What BGP Is (And Why Enterprises Use It Between Sites)

BGP (Border Gateway Protocol) is a path-vector routing protocol. Unlike IGPs such as OSPF or EIGRP, BGP is built around policy, not speed.

That’s exactly why it works so well between sites.

In enterprise multi-site designs, BGP enables:

  • Dynamic route advertisement
  • Multiple WAN paths and ISPs
  • Controlled failover behaviour
  • Load-sharing across links
  • Fine-grained routing policy

Most importantly, it replaces fragile static routing with intent-based routing decisions.

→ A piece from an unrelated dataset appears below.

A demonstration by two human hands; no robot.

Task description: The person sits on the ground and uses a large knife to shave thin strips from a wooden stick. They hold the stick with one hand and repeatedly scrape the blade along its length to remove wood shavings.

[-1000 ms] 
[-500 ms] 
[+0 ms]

Core Design Decisions Before You Touch a Router

This is where experienced engineers slow down—and juniors rush ahead.

ASN Strategy: Single ASN vs Multiple ASNs

You have two main models:

Single ASN (iBGP everywhere)

  • Easier internal policy
  • Requires route reflectors or full mesh
  • Common in tightly controlled enterprises

Multiple ASNs (eBGP between sites)

  • Stronger isolation between sites
  • Clearer policy boundaries
  • Easier troubleshooting at scale

In practice, I often favour multiple ASNs for large or geographically distributed environments. It adds clarity and limits blast radius when mistakes happen.


Peering Topology Choices

Your topology directly impacts stability and scalability:

  • Full mesh: simple conceptually, poor scalability
  • Hub-and-spoke: easy to manage, central dependency
  • Partial mesh: balanced but requires planning

There’s no “best” topology—only what fits your business and operational maturity.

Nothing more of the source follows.